Reawakening the literary passion and the negative ethnicity
For long, I’ve been an avid literature lover. Back then, I could read huge tomes as a pastime. Books and I were constant companions. That was long before the advent of smart phones that seems to have slowed the pace as I shifted to consuming digital content – mostly which had little to do with digital books with much of time spent on social media.
Then came migration to digital television content and I was much of a couch potato especially at weekends glued to the screen following European football leagues with movies in between as a premium cable TV subscriber. In short, the books that made me an armchair traveller including visiting and touching distant galaxies became a thing of past. I had lost interest in smut stories, which, anyway, were imaginations of authors behind them, and had switched to watching reality and documentaries in science channels.
As was with the case with books, television too became a bore and paying for subscription became hard as well. Not really that I could not afford to pay, but I questioned the logic of paying for premium content to be treated to repetitions of same programmes over and over until new content was added or at the weekend when the channels like sports ones would come alive with live matches.
Such weekends would find me at social joints catching the live matches in company of friends. And here is where I found it lively to be than being a couch potato or an introverted being, which basically I’m.
The outbreak of worldwide pandemic, the novel coronavirus or COVID-19 in China late in December 2019, saw disruption of my socializing.
The stay at home and work from home order came at a most stressful time. But it reawakened my interest for reading just to pass time. I hunted those books I recall were good reads. Over the time, the pages had yellowed and the odd colour eye straining. It was then that I switched to eBooks.
One of eBooks that had my attention was titled, Left to Tell.
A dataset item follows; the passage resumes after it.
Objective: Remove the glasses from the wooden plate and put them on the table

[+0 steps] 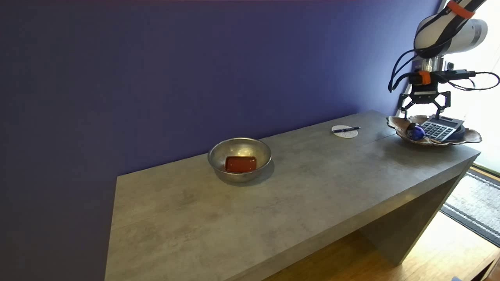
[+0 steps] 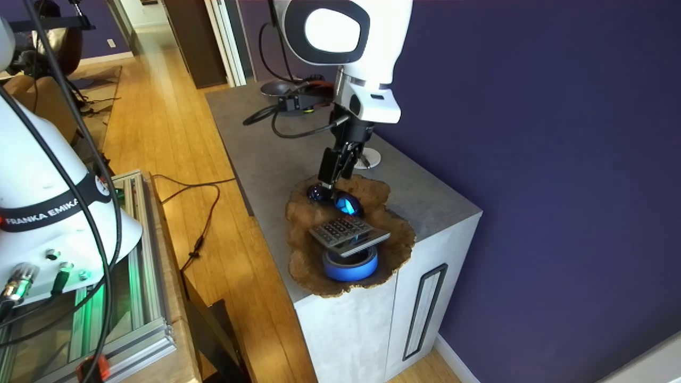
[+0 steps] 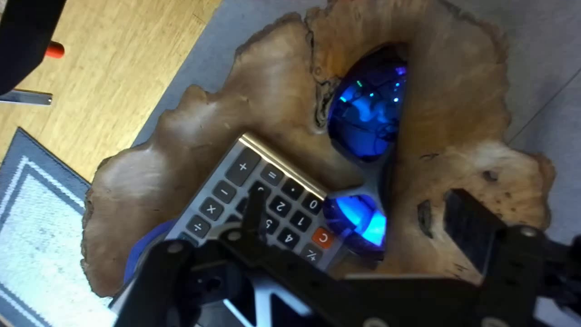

It is a testimonial kind of narrative by a Rwandan genocide survivor by name of Immaculee Ilibagiza. What Rwanda experienced mirrors what Kenya had undergone on three occasions namely 1992, 1997 and 2007 when Rift Valley had exploded like a powder keg.
Reading the gory story where Hutus butchered Tutsis like wild game will leave a reader with bitter taste in the mouth. The sordid details where hapless victims were bludgeoned to death reflect what the Kikuyus in Kenya's Rift Valley Province underwent during post-election violence in the three respective years highlighted above. In both Rwanda genocide and Kenya’s post-election violence, politics was at play. Whereas masterminds of Rwandan genocide have been arrested and served justice, those in Kenya since 1990s are walking scot free. The recent arrest of Felicien Kabuga in France, another financier of genocide in Rwanda, is illustration how the tiny central African nation will go in pursuing those behind the atrocities and bring them to justice. For Kenya, the pretended oasis of peace, the victims of 1992, 1997, and 2007 violence were left on own, and either shown the middle finger and told to forgive, forget and move on!
And going by the politics of the day, will 2022 see Rift valley burn down again? Only time will tell.
While in high school, my desk mate was a Kalenjin. When it comes to Rift Valley Province post-election related violence or insecurity like cattle rustling, the Kalenjin carries that badge of honour as instigators and rustlers. My desk mate, who was in a class of majority Kikuyu students, was recipient of all manners of tribal laced invectives. It seems that negative ethnicity was ingrained to many of us from a tender age and it only takes words of a vindictive politician, especially during the electioneering year, to see violence hotspots exploding in an orgy of killings.
Immaculee, as a Tutsi, had Hutu friends who, on the day genocide commenced proper in Rwanda, turned against her as a total stranger. This observes in Kenya too when the two tribes, which coexists as good neighbours, are suddenly turned against each other. No wonder the Kikuyu in Rift Valley are to be heard saying they have a debt to pay in 2022 to guarantee their safety. Unfortunately, as had been shown in many countries, leaders are chosen at boardrooms, not at ballot boxes. Or, as Joseph Stalin once noted, those who count the votes determines the leader, not those who casts them. Think of the US imposing Juan Guaido to Venezuelans as their president, yet the latter never contested in a presidential election in that country against the sitting one, Nicolas Maduro!
What stands out in this book is the author’s courage to meet the killer of her parents, a very trusted neighbour during good times, and looking him in the eye and telling him he had forgiven him!